_Activity_:
A single figure is required: the number of lines below that contain "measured".

Records contained in a dataset:
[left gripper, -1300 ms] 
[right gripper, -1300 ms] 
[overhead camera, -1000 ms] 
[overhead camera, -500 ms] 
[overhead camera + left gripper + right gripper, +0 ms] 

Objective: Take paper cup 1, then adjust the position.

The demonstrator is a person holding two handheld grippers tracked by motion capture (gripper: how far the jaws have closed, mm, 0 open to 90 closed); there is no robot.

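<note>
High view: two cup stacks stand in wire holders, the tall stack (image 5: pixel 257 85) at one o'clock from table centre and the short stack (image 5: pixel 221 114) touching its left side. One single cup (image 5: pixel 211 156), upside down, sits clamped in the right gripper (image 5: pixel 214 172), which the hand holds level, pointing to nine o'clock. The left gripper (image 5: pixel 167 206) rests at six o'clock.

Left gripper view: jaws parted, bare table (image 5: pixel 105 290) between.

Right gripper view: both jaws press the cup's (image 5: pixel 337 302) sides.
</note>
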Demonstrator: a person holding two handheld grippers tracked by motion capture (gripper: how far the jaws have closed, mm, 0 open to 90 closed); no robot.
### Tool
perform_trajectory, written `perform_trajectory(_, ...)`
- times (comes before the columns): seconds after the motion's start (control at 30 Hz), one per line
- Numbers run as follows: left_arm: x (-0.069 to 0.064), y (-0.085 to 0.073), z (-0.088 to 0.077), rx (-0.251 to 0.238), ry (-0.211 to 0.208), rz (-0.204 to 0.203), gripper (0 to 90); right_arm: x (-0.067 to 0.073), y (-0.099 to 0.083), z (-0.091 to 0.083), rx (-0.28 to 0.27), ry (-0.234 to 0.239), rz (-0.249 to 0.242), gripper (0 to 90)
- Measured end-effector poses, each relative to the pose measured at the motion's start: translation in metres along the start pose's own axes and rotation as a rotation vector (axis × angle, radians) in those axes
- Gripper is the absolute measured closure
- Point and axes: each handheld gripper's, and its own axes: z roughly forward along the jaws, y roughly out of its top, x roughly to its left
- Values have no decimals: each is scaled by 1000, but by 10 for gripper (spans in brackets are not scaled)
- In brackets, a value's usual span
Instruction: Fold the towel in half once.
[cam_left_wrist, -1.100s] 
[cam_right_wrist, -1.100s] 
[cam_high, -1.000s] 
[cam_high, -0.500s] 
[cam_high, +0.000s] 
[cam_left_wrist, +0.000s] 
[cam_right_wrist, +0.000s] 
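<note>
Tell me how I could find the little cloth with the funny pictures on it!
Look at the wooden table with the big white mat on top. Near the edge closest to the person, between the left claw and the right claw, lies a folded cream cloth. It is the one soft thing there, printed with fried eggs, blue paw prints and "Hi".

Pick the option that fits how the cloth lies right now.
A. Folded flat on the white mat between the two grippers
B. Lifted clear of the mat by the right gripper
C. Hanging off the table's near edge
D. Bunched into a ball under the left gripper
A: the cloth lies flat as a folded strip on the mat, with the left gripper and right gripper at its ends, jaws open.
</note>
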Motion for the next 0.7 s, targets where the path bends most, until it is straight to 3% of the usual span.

_Result of this task_:
2